### [Work item]
Transcribe the entire listing below exactly.

### [Given material]
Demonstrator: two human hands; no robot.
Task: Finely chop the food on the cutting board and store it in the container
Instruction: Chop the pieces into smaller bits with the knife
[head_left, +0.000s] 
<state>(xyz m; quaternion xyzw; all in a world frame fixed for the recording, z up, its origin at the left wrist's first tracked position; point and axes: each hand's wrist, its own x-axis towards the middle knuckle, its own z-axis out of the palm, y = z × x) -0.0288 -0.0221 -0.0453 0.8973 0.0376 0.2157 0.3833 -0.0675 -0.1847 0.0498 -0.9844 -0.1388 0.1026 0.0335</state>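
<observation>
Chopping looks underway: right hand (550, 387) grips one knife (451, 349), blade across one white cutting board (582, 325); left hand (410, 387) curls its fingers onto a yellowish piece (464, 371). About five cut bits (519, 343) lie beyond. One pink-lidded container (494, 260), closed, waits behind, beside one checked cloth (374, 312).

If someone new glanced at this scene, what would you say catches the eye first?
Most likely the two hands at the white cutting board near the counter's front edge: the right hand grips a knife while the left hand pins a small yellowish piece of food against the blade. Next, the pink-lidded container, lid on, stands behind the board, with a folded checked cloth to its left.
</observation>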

### [Answer section]
Demonstrator: two human hands; no robot.
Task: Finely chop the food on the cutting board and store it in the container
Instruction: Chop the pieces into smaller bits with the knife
[head_left, +0.000s] 
<state>(xyz m; quaternion xyzw; all in a world frame fixed for the recording, z up, its origin at the left wrist's first tracked position; point and axes: each hand's wrist, its own x-axis towards the middle knuckle, its own z-axis out of the palm, y = z × x) -0.0288 -0.0221 -0.0453 0.8973 0.0376 0.2157 0.3833 -0.0675 -0.1847 0.0498 -0.9844 -0.1388 0.1026 0.0335</state>
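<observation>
Chopping looks underway: right hand (550, 387) grips one knife (451, 349), blade across one white cutting board (582, 325); left hand (410, 387) curls its fingers onto a yellowish piece (464, 371). About five cut bits (519, 343) lie beyond. One pink-lidded container (494, 260), closed, waits behind, beside one checked cloth (374, 312).

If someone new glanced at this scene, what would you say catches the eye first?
Most likely the two hands at the white cutting board near the counter's front edge: the right hand grips a knife while the left hand pins a small yellowish piece of food against the blade. Next, the pink-lidded container, lid on, stands behind the board, with a folded checked cloth to its left.
</observation>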

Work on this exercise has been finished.